Feminists Are the Majority

Public opinion polls consistently reveal majority support for feminists and/or the women's movement, and feminist issues. Yet frequently feminists are advised not to call themselves feminists and to "soft-pedal" these issue positions. We believe this is an error and hurts feminists seeking positions of power and influence.

Let's look at the facts. In 1989, a Time magazine poll found that 81% of women think the women's movement is still improving the lives of women.

In a 1986 Newsweek Gallup poll, 56% of all women said they considered themselves feminists while only 4% consider themselves anti-feminists. A 1987 Times-Mirror study conducted by the Gallup Organization found 51% of both women and men identify themselves as feminists and 29% identified themselves as strongly so.

Yet in the same poll only 31% of the women and men identified themselves as Republicans, 44% as Democrats, 34% as liberals, and 45% as conservatives. So more people identify themselves as feminists and / or women's rights supporters than as Republican, Democrat, liberal, or conservative.

From 1970 to the 1980's, support for the women's movement's efforts has gone from a bare plurality to a solid majority. The Virginia Slims American Women Poll, conducted by Louis Harris Associates and the Roper Organization, reveals support for efforts to strengthen and change women's status in society went from 42% in 1970 to a strong 64% in 1980.

Women business executives overwhelmingly support feminist positions. According to a 1984 Wall Street Journal/Gallup poll of executive women, 72% supported passage of the ERA. In a 1982 Kom/Ferry International survey, 80% of women senior executives favored passage of the ERA. In both polls, women executives registers higher support levels than among American women at the time.
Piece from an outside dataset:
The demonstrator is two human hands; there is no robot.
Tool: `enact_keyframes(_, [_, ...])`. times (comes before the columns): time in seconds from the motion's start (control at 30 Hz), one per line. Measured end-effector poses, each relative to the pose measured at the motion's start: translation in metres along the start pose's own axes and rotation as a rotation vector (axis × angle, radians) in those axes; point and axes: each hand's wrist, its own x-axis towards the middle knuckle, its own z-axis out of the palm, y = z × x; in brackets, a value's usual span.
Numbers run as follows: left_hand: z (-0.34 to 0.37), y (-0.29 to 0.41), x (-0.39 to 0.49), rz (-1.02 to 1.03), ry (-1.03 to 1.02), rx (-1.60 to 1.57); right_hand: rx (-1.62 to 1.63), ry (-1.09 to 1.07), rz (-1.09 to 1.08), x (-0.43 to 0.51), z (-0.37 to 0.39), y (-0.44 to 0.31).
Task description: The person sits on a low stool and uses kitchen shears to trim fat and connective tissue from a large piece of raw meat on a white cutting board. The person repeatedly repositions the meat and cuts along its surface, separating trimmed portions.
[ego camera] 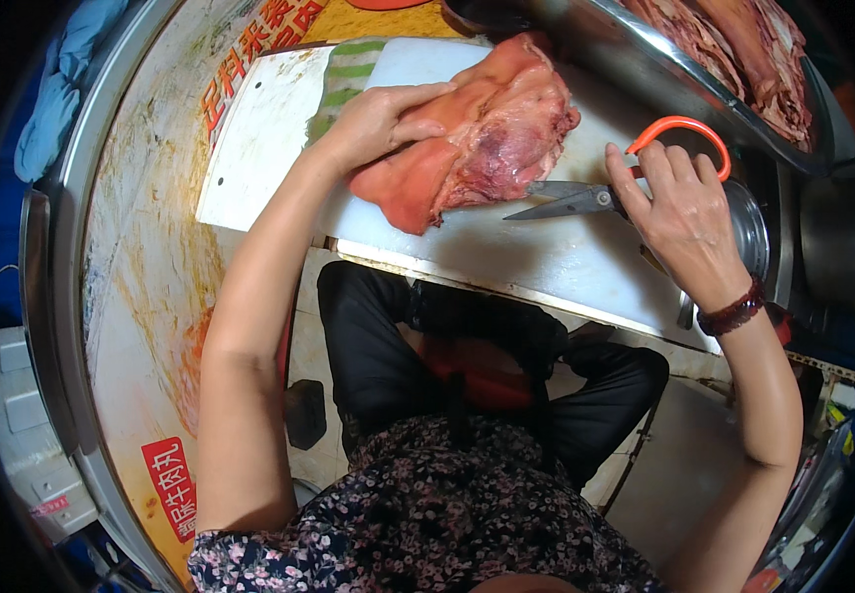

On the issue of abortion, executive women are significantly more likely than women generally to favor a woman's right to abortion for any reason (59% compared to 22% of all American women in the Wall Street Journal/Gallup survey; 90% in the Korn/Ferry International survey.)

The Wall Street Journal Gallup poll found that "nearly half of female executives (48%)" are feminist (favor ERA and legal abortion). Moreover, younger, better educated women executives were even more likely than older, less educated women to be feminists. Two-thirds (67%) of the young achievers are feminists, compared with only 25% of senior, non-top women and 26% of late starters.

Sixty-three percent of the women executives in the Korn/Ferry survey believe that "barriers to women have not fallen at the senior management level," and 70% believe that "women do not receive equal pay for comparable jobs." In the Wall Street Journal/ Gallup poll, more than four out of five women executives say "there are disadvantages to being female in the business world." According to the 1986 Gallup poll, the proportion of professional women who believe they have fewer professional opportunities available to them as those available to men outnumber by a 3-to-1 margin those who believe they have more opportunities available.

In poll after poll, support for women's rights positions among executive women is strong. Given all this data, it makes sense to recognize where the real majority of this country stands.